* [Instructions for the task]: Return only the lines starting at the line that contains "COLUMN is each" and ending with the final line of the listing; include both endpoints.

* [Dataset content]:

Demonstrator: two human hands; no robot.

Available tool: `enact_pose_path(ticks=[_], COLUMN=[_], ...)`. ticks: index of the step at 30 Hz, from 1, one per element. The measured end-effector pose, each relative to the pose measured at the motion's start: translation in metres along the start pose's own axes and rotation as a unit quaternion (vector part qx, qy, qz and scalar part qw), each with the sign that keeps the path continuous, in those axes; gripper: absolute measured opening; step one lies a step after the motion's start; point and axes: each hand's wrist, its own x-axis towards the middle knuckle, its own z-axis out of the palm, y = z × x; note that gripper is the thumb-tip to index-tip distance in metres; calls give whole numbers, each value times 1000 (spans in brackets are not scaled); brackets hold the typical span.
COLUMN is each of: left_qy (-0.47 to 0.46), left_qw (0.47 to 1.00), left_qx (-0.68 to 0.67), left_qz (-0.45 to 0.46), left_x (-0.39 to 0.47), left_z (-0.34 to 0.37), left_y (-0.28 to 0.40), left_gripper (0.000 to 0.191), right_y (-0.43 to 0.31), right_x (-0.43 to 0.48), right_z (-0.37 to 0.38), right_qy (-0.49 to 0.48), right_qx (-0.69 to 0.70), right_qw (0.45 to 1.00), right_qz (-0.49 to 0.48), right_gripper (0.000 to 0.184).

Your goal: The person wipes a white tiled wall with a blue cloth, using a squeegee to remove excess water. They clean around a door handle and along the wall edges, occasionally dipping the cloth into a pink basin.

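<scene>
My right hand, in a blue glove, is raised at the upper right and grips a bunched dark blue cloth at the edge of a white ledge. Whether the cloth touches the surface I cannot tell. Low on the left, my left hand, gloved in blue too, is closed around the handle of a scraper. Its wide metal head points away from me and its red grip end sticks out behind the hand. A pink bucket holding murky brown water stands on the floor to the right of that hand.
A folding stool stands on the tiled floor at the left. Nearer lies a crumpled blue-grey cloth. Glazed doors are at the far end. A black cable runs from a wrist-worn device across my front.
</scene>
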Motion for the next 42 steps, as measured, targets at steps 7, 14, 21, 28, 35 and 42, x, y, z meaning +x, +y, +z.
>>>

* [Answer area]:
COLUMN is each of: left_qy (-0.47 to 0.46), left_qw (0.47 to 1.00), left_qx (-0.68 to 0.67), left_qz (-0.45 to 0.46), left_x (-0.39 to 0.47), left_z (-0.34 to 0.37), left_y (-0.28 to 0.40), left_gripper (0.000 to 0.191), right_y (-0.43 to 0.31), right_x (-0.43 to 0.48), right_z (-0.37 to 0.38), right_qy (-0.49 to 0.48), right_qx (-0.69 to 0.70), right_qw (0.45 to 1.00), right_qz (-0.49 to 0.48), right_gripper (0.000 to 0.184).

Your goal: The person wipes a white tiled wall with a blue cloth, using a squeegee to remove excess water. They clean around a door handle and along the wall edges, occasionally dipping the cloth into a pink basin.

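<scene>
My right hand, in a blue glove, is raised at the upper right and grips a bunched dark blue cloth at the edge of a white ledge. Whether the cloth touches the surface I cannot tell. Low on the left, my left hand, gloved in blue too, is closed around the handle of a scraper. Its wide metal head points away from me and its red grip end sticks out behind the hand. A pink bucket holding murky brown water stands on the floor to the right of that hand.
A folding stool stands on the tiled floor at the left. Nearer lies a crumpled blue-grey cloth. Glazed doors are at the far end. A black cable runs from a wrist-worn device across my front.
</scene>
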Motion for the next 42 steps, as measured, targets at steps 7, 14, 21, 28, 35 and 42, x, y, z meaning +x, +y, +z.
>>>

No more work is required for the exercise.